Can love require sacrifice?
No. Love does not require sacrifice. Love can require effort, cost, patience, inconvenience, courage, and difficult tradeoffs, but those are not sacrifices when they are made for a person who is a real value to you.
The key distinction is whether the action serves a genuine value or destroys one. Taking care of a sick spouse, adjusting your schedule for a child, or supporting a friend through grief can be deeply self-interested in the rational sense: Their wellbeing matters to your life. You are not giving up a higher value for a lower one. You are acting for the sake of something you love.
Actual sacrifice undermines love. If you surrender your judgment, health, self-respect, boundaries, or central life values to keep someone attached, appeased, or dependent, the result is not nobler love. It is resentment, distortion, and self-erasure. It is bad for the person doing the alleged loving, because it teaches them to betray their own life. It is bad for the person allegedly loved, because it turns them into a beneficiary of unearned surrender rather than a partner in mutual value.
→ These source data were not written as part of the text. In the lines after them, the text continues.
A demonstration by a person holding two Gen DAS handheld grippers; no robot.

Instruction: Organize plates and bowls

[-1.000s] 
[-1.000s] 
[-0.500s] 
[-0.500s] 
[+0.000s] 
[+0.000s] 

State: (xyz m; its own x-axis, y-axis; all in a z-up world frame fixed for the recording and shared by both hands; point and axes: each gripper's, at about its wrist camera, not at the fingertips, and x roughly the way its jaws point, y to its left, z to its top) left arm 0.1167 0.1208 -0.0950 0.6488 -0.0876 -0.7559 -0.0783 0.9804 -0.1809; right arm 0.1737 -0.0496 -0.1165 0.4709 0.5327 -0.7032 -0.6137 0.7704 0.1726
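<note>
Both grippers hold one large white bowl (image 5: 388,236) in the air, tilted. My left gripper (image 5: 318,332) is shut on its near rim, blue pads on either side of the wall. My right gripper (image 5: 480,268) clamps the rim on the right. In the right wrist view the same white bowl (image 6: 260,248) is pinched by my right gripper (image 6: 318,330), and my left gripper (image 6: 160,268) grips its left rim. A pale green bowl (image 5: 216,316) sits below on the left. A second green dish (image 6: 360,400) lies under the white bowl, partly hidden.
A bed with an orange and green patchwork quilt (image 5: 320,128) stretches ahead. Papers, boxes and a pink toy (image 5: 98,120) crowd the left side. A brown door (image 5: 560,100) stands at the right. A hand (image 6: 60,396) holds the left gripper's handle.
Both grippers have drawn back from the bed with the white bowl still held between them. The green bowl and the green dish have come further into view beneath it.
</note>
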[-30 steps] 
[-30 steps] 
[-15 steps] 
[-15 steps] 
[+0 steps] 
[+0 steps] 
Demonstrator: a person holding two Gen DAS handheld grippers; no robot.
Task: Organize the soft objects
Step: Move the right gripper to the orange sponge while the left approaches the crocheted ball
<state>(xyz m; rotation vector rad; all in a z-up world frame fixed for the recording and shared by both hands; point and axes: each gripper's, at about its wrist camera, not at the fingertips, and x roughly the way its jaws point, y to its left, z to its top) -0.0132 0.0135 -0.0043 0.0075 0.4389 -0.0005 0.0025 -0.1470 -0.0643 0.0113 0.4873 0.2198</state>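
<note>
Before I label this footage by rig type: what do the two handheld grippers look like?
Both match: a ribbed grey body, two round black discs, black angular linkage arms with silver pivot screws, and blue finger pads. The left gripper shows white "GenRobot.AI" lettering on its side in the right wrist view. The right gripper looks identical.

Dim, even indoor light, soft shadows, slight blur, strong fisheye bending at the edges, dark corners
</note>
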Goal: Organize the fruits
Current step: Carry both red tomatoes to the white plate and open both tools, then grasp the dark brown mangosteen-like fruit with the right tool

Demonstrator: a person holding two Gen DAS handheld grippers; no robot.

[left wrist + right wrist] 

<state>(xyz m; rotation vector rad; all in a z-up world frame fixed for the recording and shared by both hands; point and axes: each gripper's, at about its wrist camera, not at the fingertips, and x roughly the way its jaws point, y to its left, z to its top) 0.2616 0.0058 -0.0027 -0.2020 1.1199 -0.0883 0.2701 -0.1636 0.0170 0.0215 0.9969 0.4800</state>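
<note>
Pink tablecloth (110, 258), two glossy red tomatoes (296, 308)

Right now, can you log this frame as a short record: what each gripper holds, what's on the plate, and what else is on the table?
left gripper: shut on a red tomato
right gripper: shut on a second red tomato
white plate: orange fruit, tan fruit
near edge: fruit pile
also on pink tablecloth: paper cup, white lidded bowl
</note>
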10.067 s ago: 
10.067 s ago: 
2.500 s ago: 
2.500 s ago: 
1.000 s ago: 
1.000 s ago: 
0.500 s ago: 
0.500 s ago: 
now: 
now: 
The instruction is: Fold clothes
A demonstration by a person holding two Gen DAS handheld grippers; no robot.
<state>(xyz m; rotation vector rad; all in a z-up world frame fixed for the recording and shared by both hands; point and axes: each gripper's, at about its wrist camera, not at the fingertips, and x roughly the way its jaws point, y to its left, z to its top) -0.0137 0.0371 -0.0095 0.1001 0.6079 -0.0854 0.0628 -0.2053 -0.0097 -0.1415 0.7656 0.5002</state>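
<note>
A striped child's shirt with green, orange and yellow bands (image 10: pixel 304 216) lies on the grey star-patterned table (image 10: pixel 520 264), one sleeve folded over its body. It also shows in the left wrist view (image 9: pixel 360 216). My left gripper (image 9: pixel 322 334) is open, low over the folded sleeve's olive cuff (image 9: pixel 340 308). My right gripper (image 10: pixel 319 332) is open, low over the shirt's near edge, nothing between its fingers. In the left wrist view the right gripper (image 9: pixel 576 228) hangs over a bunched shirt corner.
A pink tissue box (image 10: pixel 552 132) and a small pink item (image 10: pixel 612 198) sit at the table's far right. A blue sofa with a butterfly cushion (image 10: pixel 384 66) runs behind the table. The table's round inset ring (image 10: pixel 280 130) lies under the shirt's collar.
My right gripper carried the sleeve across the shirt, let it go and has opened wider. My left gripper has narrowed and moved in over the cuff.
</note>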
This is why "unconditional love" is often a dangerous phrase when applied to adult relationships. Real love is not indiscriminate approval, pity, or duty detached from character. Love is a response to value: to who someone is, what they mean to your life, and the relationship you build together.
A useful test is this: Am I choosing this because the person and relationship are genuinely important to me or because I believe love requires self-betrayal? Love may ask you to act with devotion. It does not ask you to disappear.